What to work on: State the number of lines in these records holding "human". Say nothing more.

------------

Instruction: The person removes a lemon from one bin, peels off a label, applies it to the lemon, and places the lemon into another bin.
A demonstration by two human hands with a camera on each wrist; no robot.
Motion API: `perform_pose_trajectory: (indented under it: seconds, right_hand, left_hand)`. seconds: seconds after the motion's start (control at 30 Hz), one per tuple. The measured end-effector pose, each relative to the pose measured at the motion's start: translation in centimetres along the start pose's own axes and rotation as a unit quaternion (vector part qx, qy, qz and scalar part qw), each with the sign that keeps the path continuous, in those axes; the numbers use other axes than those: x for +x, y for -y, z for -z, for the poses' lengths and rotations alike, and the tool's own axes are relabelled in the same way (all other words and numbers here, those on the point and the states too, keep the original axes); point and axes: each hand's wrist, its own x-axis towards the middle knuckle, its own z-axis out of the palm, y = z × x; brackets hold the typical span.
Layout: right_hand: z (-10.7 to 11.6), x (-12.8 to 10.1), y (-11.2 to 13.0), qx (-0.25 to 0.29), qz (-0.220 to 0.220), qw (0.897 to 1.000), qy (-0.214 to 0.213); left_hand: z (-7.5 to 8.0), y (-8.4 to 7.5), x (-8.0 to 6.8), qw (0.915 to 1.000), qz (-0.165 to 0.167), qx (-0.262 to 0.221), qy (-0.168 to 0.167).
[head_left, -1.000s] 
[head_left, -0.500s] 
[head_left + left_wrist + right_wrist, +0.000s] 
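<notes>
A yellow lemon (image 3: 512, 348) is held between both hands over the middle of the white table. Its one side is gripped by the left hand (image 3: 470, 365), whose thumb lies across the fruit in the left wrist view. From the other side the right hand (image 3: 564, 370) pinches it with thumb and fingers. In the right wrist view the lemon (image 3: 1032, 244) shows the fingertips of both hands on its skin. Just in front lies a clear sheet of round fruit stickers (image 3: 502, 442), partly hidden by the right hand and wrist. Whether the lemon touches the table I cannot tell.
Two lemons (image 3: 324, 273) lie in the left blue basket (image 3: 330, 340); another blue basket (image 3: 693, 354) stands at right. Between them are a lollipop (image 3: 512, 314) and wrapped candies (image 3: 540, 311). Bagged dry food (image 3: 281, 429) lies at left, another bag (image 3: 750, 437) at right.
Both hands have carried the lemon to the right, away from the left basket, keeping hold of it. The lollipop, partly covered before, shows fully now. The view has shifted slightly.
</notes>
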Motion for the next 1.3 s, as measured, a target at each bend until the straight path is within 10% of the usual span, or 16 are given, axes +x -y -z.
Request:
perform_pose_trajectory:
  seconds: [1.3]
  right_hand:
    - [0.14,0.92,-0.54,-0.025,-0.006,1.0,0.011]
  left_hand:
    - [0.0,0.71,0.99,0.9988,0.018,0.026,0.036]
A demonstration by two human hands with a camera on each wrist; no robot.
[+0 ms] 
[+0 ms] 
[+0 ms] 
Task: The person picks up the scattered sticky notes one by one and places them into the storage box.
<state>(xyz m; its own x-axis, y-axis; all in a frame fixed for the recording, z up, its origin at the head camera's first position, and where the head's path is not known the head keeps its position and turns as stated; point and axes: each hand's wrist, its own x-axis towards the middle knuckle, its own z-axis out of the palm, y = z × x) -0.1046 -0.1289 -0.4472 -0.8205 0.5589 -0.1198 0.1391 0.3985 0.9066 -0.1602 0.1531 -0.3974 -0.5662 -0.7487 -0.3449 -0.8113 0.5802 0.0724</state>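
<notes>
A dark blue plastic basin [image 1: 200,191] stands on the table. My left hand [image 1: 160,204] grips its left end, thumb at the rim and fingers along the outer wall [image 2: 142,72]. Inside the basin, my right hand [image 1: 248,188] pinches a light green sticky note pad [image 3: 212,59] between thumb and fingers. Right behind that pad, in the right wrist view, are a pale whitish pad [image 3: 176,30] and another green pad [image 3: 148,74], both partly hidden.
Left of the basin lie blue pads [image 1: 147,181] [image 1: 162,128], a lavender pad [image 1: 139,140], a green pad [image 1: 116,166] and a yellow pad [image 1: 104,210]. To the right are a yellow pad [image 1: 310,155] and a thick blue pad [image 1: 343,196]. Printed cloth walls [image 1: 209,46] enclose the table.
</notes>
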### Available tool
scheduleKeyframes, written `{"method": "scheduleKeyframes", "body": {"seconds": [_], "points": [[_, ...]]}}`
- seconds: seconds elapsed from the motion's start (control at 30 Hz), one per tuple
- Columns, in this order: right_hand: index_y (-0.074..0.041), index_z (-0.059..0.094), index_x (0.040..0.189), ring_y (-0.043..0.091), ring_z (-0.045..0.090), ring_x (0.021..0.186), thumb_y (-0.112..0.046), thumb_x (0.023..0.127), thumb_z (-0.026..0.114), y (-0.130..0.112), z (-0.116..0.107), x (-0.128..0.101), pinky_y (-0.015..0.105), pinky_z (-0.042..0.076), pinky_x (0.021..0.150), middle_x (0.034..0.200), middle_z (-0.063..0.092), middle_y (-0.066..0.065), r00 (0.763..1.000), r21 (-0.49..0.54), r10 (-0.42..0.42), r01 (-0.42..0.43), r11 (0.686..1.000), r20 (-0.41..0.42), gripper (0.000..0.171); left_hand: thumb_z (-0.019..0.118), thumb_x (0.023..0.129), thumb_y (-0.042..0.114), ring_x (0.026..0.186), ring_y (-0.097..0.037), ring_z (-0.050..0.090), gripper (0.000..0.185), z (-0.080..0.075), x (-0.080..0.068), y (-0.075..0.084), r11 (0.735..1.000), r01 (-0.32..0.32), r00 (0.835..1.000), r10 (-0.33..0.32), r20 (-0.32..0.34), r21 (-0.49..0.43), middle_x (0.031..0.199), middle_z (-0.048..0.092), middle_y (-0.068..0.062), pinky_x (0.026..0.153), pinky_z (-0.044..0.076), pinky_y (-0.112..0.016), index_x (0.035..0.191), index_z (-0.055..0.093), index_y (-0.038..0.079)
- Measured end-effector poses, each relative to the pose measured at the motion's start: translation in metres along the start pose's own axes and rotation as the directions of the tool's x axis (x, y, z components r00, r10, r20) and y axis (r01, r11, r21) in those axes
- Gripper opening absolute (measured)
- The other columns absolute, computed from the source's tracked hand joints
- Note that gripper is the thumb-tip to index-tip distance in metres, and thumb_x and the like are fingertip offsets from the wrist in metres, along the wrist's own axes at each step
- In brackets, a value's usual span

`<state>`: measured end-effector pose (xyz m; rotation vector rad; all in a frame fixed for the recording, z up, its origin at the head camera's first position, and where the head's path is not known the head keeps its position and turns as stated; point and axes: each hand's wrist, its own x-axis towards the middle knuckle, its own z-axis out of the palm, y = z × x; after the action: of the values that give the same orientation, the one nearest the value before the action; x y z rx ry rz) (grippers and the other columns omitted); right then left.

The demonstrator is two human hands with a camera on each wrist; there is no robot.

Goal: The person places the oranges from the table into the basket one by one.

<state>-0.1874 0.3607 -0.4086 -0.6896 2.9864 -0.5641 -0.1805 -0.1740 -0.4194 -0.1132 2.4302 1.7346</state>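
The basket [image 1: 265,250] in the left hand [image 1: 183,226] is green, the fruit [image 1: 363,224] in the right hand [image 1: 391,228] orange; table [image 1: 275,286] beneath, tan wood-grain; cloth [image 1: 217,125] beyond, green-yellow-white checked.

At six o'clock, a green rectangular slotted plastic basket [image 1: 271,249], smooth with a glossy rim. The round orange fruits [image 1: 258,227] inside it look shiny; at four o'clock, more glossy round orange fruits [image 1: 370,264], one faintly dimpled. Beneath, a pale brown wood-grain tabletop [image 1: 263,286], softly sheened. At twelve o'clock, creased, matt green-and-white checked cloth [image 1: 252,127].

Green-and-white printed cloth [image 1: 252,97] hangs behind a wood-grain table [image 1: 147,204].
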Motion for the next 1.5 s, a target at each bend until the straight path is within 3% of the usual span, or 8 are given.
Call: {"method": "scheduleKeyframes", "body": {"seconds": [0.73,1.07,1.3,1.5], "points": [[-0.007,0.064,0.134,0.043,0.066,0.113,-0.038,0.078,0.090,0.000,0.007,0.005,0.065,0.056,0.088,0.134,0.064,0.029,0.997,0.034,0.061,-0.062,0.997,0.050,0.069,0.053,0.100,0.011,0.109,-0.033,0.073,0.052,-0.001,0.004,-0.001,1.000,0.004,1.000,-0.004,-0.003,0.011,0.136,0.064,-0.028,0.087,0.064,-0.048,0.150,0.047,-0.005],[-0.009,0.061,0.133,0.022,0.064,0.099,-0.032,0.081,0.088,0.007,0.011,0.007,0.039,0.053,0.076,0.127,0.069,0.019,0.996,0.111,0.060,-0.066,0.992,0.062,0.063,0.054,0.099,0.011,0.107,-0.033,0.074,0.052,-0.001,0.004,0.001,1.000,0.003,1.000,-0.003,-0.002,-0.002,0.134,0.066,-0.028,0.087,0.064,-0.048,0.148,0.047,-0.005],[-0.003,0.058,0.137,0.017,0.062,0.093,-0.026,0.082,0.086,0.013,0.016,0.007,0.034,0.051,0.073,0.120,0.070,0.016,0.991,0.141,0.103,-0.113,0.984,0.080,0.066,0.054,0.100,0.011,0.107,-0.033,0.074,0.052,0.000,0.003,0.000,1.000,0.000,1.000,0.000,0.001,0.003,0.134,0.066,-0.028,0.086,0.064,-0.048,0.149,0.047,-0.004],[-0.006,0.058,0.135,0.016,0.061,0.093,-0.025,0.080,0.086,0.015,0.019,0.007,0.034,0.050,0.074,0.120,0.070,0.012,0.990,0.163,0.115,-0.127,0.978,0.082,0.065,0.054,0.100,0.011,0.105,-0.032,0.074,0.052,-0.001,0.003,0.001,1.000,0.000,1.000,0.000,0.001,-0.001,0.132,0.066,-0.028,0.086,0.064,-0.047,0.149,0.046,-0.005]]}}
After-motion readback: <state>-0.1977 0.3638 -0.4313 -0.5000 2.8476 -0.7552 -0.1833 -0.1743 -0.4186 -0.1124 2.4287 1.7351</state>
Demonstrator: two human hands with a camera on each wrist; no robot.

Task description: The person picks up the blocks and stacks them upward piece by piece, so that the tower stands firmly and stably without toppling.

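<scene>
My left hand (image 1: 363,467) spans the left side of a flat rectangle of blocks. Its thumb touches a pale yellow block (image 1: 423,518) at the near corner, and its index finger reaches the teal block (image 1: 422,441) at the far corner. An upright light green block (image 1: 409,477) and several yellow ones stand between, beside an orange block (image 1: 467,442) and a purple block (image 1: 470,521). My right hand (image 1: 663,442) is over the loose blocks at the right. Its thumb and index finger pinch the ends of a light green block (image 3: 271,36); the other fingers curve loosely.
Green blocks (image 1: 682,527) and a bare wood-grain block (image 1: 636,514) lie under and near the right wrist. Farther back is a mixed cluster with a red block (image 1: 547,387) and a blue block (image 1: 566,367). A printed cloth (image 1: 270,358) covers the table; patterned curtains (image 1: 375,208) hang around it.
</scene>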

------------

Response to the task: 4